Space Channel 5 est un ovni du même calibre. Sorti sur Dreamcast en 2000, il propose d’incarner la plantureuse Ulala, une reporter de l’espace aux talents de chanteuse et de danseuse prodigieux. Appelée afin de couvrir une prise d’otage, Ulala doit remporter un concours de danse contre des extra-terrestres pour libérer les prisonniers humains. L’occasion pour ce soft inclassable de proposer un univers kitsch, une bande-son disco entrecoupée de bruitages fous, et des chorégraphies sympathiques. Impossible d’y voir une réelle cohérence tant le mélange est improbable. Mais la recette inventée par Tetsuya Mizuguchi fonctionne, et laisse encore aujourd’hui un souvenir impérissable.
Beaucoup moins coloré, voire minimaliste à l’extrême, Vib Ribbon (PlayStation, 2000) est une incontestable claque sur le plan visuel.

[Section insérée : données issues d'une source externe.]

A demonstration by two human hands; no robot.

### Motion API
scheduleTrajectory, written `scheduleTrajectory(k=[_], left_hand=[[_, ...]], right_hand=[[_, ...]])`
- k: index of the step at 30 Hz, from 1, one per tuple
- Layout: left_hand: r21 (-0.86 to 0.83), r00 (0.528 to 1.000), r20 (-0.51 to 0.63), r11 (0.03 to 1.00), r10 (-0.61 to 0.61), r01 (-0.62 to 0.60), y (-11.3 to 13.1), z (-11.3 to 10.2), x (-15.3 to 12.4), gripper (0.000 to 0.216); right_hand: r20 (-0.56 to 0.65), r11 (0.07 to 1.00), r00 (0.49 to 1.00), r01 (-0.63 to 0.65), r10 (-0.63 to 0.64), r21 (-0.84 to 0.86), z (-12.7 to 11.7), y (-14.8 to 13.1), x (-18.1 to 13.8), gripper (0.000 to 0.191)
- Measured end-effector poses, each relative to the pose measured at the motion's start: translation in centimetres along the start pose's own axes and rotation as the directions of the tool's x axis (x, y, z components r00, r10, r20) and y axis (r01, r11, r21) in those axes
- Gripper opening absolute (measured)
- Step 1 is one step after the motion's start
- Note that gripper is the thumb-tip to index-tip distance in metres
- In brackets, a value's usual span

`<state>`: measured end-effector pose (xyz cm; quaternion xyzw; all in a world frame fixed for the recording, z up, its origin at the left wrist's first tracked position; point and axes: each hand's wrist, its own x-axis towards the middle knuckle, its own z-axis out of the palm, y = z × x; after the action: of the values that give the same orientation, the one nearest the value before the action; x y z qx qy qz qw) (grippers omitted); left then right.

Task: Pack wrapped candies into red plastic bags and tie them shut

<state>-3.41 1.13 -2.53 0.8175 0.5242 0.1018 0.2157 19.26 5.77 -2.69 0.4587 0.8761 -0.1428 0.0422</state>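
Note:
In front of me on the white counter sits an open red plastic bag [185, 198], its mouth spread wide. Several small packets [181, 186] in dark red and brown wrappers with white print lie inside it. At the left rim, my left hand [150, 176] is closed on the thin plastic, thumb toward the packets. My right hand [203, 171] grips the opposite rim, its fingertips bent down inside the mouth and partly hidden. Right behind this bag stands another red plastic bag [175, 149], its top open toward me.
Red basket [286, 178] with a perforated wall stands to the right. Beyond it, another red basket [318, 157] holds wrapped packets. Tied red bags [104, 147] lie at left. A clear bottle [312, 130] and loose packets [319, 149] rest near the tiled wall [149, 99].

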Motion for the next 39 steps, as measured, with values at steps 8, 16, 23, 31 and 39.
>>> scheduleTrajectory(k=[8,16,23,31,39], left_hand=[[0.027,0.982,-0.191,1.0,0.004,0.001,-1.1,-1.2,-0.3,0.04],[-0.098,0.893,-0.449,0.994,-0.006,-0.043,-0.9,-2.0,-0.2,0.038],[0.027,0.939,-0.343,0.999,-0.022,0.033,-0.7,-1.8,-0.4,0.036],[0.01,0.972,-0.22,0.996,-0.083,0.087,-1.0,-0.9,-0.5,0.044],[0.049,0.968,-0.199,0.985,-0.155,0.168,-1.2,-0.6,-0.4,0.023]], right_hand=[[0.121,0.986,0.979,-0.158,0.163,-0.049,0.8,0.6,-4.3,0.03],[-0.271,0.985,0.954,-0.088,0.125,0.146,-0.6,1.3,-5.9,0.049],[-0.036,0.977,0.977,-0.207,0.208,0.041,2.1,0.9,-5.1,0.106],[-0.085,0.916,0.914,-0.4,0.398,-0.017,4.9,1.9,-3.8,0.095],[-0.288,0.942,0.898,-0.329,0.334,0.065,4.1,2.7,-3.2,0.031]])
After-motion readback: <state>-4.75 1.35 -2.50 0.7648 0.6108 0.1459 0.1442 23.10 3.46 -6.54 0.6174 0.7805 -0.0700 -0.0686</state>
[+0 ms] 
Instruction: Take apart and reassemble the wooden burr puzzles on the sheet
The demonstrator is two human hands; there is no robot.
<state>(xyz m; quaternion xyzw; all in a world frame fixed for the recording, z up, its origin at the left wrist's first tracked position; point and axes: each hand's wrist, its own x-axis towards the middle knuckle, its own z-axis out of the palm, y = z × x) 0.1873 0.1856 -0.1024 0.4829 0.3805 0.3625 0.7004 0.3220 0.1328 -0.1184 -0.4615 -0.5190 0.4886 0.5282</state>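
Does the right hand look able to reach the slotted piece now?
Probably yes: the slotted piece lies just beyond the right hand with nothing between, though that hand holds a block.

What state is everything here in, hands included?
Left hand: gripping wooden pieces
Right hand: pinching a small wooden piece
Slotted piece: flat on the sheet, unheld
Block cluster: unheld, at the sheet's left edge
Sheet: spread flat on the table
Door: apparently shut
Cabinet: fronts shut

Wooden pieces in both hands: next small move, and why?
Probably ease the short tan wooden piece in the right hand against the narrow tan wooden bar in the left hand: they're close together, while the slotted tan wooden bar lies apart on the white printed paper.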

Les graphismes, intégralement en fils de fer grossièrement tracés sur fond noir laissent pantois. Tout comme le principe du jeu, qui est d’accompagner le lapin mélomane Vibri à travers des niveaux qui évoluent en fonction de la bande-son, celle-ci pouvant même être remplacée par ses propres morceaux. Le concepteur du jeu n’est autre que Masaya Matsuura, auteur du déjà culte PaRappa the Rapper.
REZ, sorti sur Dreamcast en 2001, offre également une expérience déconcertante. Ce shoot de Tetsuya Mizuguchi propose d’évoluer dans des décors fils de fer sur fond de musique électronique. Cette bande-son dont le rythme va épouser les vibrations du pad, va évoluer en fonction des actions du joueur, donnant ainsi à l’ensemble des variations toujours différentes. REZ, connaîtra hélas, comme certains des softs précités, une carrière courte en marge des charts.
Tetsuya Mizuguchi va connaitre alors une traversée du désert. Ses tentatives de jeux se feront plus modestes : Lumines sur PSP en 2004 et Meteos sur DS en 2005. Il participe également à la bande-son du jeu d’action complètement fou No More Heroes sur Wii en 2008. Ce n’est qu’en 2011 que Tetsuya Mizuguchi revient sur le devant de la scène, avec l’incroyable Child of Eden, qui remporte la palme de l’ovni musical le plus réussi. Le jeu utilise Kinect à la perfection, mais ne connaitra hélas pas les ventes escomptées.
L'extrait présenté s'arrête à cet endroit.